[AIM OF THE TASK] Across the listing that follows, work out how many lines carry the string "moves". Provide that number and nothing else.

[MATERIAL FOR THIS EXERCISE]
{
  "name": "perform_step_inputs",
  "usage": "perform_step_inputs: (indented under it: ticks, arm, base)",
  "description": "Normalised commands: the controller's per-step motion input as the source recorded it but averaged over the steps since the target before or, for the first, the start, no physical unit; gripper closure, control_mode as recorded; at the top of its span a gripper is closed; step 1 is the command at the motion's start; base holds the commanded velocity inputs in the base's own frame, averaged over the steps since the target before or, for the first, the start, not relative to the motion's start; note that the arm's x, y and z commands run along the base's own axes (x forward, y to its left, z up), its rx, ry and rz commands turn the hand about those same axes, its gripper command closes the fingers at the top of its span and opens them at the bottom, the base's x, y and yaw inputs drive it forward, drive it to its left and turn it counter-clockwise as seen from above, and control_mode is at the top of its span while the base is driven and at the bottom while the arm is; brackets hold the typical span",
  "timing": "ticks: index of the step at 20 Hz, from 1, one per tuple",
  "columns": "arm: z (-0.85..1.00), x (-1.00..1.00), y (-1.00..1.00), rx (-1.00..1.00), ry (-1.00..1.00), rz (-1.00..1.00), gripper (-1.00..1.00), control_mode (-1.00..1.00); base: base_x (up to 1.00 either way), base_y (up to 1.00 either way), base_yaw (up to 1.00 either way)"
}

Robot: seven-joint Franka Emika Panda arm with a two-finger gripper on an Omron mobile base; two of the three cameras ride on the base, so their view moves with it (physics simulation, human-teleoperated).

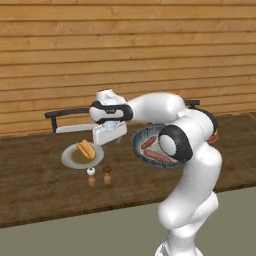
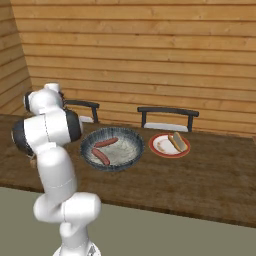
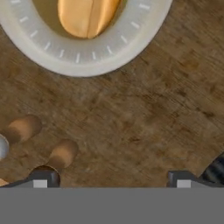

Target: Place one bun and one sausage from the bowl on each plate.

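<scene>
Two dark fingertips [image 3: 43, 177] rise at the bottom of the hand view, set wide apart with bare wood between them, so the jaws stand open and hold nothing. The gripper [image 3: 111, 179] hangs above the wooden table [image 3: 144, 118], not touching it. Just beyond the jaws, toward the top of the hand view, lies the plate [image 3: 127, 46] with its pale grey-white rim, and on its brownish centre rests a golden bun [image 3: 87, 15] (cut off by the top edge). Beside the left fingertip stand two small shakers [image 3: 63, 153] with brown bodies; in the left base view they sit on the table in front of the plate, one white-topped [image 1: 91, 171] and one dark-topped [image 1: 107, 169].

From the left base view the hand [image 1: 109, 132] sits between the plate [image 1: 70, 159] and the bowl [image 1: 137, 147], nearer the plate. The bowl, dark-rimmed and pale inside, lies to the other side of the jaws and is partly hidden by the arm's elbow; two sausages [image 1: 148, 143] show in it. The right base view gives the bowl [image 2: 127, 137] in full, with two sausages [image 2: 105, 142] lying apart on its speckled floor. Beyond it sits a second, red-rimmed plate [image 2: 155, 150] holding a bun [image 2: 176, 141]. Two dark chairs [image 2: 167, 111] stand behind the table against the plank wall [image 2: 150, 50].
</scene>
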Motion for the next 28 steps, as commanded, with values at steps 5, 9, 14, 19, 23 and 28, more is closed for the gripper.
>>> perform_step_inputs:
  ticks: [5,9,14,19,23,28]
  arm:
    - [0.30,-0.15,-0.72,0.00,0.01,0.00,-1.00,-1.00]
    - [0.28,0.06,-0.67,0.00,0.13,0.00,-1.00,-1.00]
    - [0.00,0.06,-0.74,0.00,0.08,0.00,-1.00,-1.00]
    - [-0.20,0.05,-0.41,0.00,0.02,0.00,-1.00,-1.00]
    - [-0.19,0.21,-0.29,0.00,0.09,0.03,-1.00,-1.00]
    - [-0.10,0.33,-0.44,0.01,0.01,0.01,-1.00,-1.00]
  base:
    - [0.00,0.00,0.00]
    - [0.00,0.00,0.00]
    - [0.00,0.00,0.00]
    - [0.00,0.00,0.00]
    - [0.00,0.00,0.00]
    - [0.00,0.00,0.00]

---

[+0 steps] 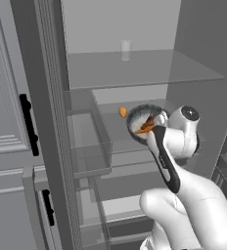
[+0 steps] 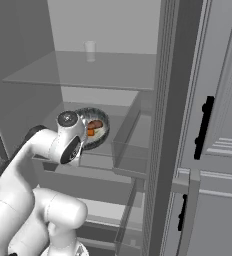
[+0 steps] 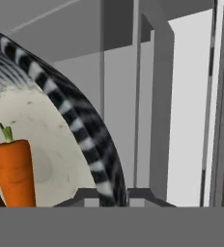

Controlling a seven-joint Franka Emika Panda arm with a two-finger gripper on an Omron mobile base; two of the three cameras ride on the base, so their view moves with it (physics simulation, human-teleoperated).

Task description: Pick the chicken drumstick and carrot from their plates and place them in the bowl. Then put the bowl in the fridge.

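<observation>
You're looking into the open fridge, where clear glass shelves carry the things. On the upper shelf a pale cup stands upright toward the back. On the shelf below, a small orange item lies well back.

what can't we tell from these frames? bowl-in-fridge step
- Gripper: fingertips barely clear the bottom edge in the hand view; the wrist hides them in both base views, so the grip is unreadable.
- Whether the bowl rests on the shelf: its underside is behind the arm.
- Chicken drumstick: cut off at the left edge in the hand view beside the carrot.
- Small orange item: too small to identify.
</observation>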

[TASK SOLUTION] 2